While 2020 did not end yet, investors already look at the next year and what the prospects are for the world economy. Global trade volumes are set to rebound, and so the economic growth should be back on track.
However, there is one condition – the COVID-19 tragedy must end. The recent developments in the fight against the pandemic offer encouraging signs for next year. While a vaccine is still far away, at least investors have a time horizon for the possible rollout, and so the economic calculations are easier to make.
Weaker USD Remains the 2021 Theme
Most forecasters see a weaker USD for the year ahead. While 2020 showed that the financial system still depends on the USD, an improvement in the economic growth prospects should send the USD lower.
The pandemic brought with it some important changes on the USD front. First, the Fed changed its optic of how it looks at inflation. Up until the Jackson Hole Symposium in August, the Fed looked at the PCE or Personal Consumption Expenditure at the 2% level as its definition of inflation. However, this definition changed with the introduction of Average Inflation Targeting around the 2% level.
The Fed could not have picked a better timing for the shift. Because of the pandemic, investors’ attention shifted from what the Fed signaled – lower monetary conditions for longer. From that moment on, the USD had a hard time gaining against other G10 currencies.
As such, with one month before the end of the year, the EURUSD trades at 1.19, the GBPUSD at 1.33, and AUDUSD at 0.73 – similar levels with the ones during the summer.
The world’s economy already recovered some of the 2020 losses. For instance, the Bank of England announced today that the United Kingdom’s economy recovered about two-thirds of what it lost during the pandemic.

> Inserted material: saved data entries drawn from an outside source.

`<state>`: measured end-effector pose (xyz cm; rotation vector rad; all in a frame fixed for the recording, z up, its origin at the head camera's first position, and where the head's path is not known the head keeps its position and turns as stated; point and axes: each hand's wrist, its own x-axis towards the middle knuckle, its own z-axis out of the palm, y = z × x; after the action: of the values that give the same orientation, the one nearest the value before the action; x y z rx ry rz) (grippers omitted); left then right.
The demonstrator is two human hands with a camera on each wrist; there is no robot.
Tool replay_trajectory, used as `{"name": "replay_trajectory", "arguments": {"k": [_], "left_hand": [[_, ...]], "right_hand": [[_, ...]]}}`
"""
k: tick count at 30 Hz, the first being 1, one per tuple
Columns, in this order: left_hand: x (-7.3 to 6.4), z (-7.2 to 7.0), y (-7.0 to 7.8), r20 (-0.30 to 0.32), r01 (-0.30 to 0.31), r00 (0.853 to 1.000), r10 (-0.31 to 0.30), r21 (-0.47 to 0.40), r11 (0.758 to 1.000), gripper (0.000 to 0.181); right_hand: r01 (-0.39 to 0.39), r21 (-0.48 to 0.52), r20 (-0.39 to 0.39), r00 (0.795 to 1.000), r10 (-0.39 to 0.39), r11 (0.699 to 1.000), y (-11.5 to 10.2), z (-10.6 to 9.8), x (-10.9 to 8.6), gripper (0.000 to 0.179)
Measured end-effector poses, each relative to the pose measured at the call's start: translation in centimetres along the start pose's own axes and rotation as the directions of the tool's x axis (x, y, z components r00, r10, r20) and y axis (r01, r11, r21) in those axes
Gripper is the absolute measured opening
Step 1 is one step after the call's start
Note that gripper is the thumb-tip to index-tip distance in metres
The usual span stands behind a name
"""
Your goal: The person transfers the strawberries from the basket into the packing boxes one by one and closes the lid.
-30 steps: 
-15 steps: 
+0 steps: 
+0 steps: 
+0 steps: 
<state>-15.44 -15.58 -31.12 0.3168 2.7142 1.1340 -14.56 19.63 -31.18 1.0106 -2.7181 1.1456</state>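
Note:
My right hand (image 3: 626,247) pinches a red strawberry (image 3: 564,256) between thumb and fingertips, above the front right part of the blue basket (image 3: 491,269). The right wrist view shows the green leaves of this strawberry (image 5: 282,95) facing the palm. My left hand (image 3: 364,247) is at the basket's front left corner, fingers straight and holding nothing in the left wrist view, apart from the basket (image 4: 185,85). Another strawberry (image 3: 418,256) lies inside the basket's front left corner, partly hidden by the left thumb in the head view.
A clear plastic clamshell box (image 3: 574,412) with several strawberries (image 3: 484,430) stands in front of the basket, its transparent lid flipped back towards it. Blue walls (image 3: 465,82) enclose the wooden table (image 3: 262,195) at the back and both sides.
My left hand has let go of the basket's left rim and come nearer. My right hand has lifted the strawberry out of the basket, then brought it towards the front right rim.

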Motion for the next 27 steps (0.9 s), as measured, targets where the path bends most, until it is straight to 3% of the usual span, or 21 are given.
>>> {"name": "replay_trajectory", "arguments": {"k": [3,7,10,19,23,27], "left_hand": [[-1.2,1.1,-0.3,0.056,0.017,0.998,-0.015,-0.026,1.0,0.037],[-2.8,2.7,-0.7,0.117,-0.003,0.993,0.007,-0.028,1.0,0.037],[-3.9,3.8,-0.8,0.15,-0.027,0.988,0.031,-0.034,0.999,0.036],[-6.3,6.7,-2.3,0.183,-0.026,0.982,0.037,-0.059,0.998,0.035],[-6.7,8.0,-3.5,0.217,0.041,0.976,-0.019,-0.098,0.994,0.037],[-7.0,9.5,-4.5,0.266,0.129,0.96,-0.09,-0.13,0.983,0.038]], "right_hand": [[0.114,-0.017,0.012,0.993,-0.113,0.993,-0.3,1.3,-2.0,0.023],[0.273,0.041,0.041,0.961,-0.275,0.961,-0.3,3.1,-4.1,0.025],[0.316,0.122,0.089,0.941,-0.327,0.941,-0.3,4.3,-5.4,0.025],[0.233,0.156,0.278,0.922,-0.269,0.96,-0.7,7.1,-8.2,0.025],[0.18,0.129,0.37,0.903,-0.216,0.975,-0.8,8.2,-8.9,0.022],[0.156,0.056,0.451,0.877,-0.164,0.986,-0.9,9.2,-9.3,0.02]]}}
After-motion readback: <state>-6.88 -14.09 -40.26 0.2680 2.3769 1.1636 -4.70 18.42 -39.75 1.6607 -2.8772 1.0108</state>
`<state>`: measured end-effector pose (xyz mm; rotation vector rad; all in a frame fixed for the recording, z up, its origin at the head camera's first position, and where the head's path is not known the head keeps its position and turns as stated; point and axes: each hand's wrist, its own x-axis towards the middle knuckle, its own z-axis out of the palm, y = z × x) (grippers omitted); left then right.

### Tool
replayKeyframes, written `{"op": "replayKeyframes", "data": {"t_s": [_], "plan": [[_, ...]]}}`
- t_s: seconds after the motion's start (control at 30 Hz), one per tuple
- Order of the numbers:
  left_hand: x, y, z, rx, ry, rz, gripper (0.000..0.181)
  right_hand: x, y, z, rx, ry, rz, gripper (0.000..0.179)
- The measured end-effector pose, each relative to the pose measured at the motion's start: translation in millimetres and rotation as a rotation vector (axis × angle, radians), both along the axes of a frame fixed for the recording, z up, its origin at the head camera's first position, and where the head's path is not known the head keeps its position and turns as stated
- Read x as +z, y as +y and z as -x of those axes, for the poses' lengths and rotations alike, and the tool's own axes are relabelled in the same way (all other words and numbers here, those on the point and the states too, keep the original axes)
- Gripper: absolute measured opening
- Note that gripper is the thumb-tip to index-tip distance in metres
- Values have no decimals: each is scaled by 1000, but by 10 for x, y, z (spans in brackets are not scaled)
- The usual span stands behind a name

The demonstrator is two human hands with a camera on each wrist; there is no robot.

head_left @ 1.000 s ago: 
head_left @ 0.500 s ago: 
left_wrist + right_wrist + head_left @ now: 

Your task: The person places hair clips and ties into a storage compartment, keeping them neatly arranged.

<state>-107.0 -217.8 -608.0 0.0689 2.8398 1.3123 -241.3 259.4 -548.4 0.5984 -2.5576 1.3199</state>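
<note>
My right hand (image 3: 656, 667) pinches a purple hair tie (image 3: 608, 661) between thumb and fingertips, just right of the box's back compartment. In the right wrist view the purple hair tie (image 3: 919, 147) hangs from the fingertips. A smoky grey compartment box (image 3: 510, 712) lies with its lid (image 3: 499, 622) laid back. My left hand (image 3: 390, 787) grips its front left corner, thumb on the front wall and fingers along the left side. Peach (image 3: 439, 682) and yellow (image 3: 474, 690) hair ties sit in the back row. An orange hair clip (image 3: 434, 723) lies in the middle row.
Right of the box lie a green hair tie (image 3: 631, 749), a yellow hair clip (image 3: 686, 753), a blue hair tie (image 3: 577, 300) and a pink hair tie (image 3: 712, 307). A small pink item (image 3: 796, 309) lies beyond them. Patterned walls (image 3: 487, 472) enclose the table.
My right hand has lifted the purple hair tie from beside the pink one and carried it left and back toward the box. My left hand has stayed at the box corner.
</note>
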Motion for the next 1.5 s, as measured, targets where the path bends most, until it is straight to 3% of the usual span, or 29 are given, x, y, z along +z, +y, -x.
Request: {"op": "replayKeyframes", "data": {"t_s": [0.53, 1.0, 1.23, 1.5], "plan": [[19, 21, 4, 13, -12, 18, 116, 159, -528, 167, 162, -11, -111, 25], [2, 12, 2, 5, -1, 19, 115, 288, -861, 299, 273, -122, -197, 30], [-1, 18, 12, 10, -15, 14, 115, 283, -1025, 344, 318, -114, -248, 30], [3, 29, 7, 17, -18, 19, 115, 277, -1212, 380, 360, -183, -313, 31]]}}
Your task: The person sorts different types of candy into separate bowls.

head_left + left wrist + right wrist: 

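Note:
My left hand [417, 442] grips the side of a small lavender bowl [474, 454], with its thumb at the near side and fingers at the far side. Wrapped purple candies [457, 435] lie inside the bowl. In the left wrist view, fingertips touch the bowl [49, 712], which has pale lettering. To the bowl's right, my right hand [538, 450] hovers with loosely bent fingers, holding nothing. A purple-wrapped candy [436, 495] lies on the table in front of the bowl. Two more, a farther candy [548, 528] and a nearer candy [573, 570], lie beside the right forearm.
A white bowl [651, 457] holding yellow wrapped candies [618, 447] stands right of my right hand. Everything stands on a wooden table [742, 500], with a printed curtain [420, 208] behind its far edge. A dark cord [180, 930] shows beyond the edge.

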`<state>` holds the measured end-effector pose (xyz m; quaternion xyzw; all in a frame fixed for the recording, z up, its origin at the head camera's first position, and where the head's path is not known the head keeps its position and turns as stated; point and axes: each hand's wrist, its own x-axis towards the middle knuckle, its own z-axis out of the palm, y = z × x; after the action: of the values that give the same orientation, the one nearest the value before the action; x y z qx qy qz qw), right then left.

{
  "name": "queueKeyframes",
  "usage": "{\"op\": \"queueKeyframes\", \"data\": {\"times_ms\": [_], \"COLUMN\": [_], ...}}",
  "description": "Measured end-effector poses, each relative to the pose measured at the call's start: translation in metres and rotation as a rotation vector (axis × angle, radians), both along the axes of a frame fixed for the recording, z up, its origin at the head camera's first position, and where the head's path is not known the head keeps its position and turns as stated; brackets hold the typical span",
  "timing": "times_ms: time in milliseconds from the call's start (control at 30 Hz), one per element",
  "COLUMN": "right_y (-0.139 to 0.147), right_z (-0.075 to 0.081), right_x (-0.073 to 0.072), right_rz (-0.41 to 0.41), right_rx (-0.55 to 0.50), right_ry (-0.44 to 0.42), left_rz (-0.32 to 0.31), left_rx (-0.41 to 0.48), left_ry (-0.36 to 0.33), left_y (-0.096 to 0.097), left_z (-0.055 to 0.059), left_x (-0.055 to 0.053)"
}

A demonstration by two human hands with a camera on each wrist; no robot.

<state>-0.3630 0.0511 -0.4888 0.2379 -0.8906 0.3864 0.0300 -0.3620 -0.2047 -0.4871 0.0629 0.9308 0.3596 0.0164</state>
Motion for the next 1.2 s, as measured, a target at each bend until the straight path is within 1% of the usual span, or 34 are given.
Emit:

This was possible due to a lower USD. Because the world’s trade is mostly denominated in USD, a lower USD fosters growth.
It does not mean that the USD will not rise in the future. In fact, it may also be possible that the USD will rise in value before it falls.
The explanation for that comes from the macro implications of the Fed’s decision and the effects the pandemic has on global growth. Until the changes make their way into the economy, the USD may still deviate from the downtrend.